A família procurou alguns médicos na época e os diagnósticos foram dos mais variados. “O primeiro disse que era desatenção, que precisava esperar até um ano de idade para fazer exames; outros diziam que era cedo para dar um diagnóstico conclusivo", relata.
Após consultar vários profissionais e fazer muitos exames, foi constatada a surdez. "No início foi um choque. A nossa percepção sobre o surdo era daquela pessoa totalmente dependente”, diz Telci.

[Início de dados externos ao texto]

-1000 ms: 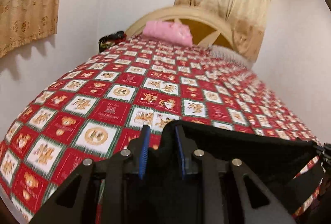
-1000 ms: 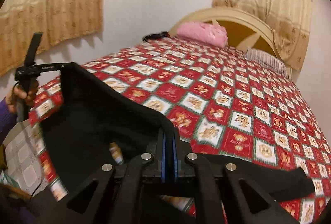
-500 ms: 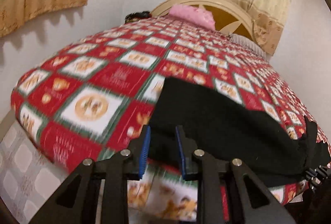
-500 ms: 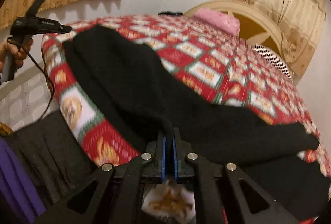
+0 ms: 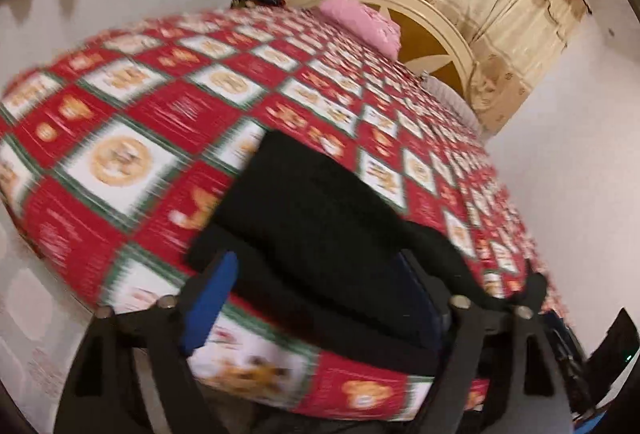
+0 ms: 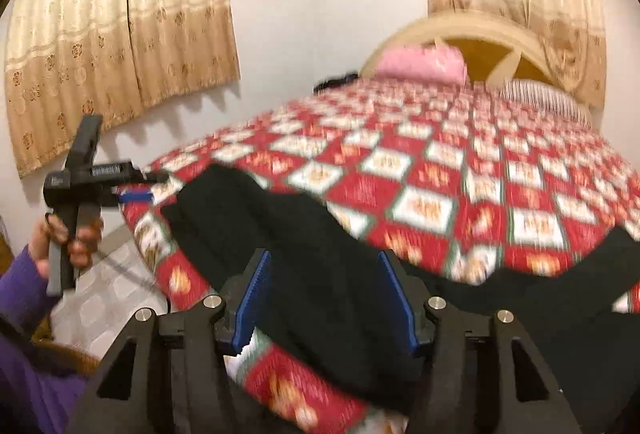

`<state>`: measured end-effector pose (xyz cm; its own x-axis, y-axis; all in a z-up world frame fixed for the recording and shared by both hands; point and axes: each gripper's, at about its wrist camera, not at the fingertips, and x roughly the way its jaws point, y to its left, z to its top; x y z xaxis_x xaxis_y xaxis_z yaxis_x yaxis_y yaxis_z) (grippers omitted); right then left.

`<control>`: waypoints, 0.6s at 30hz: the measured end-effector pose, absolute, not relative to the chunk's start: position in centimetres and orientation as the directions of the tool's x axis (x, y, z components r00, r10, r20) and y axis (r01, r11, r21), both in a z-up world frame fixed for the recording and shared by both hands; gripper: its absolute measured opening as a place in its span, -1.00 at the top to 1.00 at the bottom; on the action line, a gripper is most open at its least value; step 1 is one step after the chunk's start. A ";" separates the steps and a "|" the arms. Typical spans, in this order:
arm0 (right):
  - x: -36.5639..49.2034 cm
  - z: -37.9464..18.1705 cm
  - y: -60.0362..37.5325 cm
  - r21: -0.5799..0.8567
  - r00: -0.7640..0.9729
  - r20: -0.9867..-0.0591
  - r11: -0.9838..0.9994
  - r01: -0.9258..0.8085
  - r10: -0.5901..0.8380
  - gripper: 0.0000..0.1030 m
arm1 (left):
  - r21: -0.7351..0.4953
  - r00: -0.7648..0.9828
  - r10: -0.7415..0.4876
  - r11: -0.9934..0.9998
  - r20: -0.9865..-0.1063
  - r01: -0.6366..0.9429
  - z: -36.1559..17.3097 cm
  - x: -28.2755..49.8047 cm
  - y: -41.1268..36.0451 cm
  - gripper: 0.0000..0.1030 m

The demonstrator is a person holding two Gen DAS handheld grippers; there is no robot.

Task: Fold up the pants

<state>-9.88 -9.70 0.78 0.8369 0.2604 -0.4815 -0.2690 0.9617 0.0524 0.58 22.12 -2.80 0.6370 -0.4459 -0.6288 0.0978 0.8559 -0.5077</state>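
The black pants point(image 5: 320, 218) lie flat on the near edge of the bed, also in the right wrist view point(image 6: 280, 234). My left gripper point(image 5: 320, 294) is open, its jaws wide apart on either side of the pants' near end, holding nothing. My right gripper point(image 6: 326, 290) is open too, its blue pads point(image 6: 252, 294) spread over the pants. The left gripper also shows at the left of the right wrist view point(image 6: 132, 189), held in a hand beside the bed corner.
The bed has a red, white and green patterned cover point(image 6: 460, 193). A pink pillow point(image 6: 424, 63) and a striped pillow point(image 6: 540, 101) lie by the cream headboard point(image 5: 420, 13). Beige curtains point(image 6: 120, 33) hang on the white walls. Tiled floor point(image 6: 108, 298) lies left of the bed.
Both grippers have opened and let go of the pants, which now lie on the bed edge. Both grippers have drawn back toward the foot of the bed.
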 end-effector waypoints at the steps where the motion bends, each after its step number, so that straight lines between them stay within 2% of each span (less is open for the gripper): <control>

Desde cedo, Keli teve aulas com fonoaudióloga e utilizou aparelho de surdez, o que acabou não surtindo efeito, pois ela tem surdez profunda e não DA (deficiência auditiva). “Meu marido falou: ‘nós vamos educar ela igual a outra criança’, e foi o que nós fizemos, sem superprotegê-la. Hoje ela é independente. Tem carteira de motorista, dirige, leva uma vida normal como qualquer outra pessoa”, diz a mãe, orgulhosa.
Alfabetização em Libras
Aos três anos, Keli passou a frequentar a Apae em Três de Maio. Lá, a diretora da época, Lurdinha Bender, sugeriu que a mãe que fizesse o curso de Libras para ensinar a filha.
Assim, Telci fez Magistério, aprendeu Libras e começou a ensinar Keli em casa. “Quando ela tinha três aninhos, fazíamos desenhos e, quando comecei a fazer Libras, colocamos um alfabeto datilológico (de Libras) para ela ir se adaptando. Quando ela deitava ou ia tomar mamadeira, olhava e praticava o alfabeto com as mãozinhas. Os sinais ela foi aprendendo com o tempo. Eu colocava a palavra e o sinal junto no objeto e ela ia aprendendo a se comunicar”, recorda a mãe.
Tempos depois, quando os pais tiveram conhecimento da Escola de Surdos em Santa Rosa - Apada (Associação de Pais e Amigos dos Deficientes Auditivos), Keli, na época com sete anos, passou a frequentar a escola. E Telci começou a trabalhar na escola, onde ficou por 25 anos. Atualmente, ela é aposentada.
A surdez de Keli não foi empecilho para participar de clubes de serviços desde cedo.
Como a Apada teve muito apoio do Lions Clube e do Rotary quando foi construída - o Lions Internacional doou todos os móveis da escola -, a diretora da época participava do Lions e surgiu a ideia de formar um Leo Clube de Surdos.
O clube foi formado e no ano de 2003 Keli foi a primeira presidente, sendo que o grupo realizou atividades, projetos, auxiliando crianças e a comunidade local.
Telci acompanhava a filha nos primeiros meses de faculdade
Ao concluir o Ensino Médio na Apada, em 2004, Keli prestou vestibular para Ciências de Computação, na Unilasalle (Canoas), e Sistemas de Informação, na Unijuí. Foi aprovada nos dois, porém, escolheu a Unijuí por não ter condições financeiras de morar e estudar em Canoas. Em 2005, transferiu o curso para a Setrem. “Muitas pessoas estavam curiosas, pois eu era a única acadêmica surda”, conta.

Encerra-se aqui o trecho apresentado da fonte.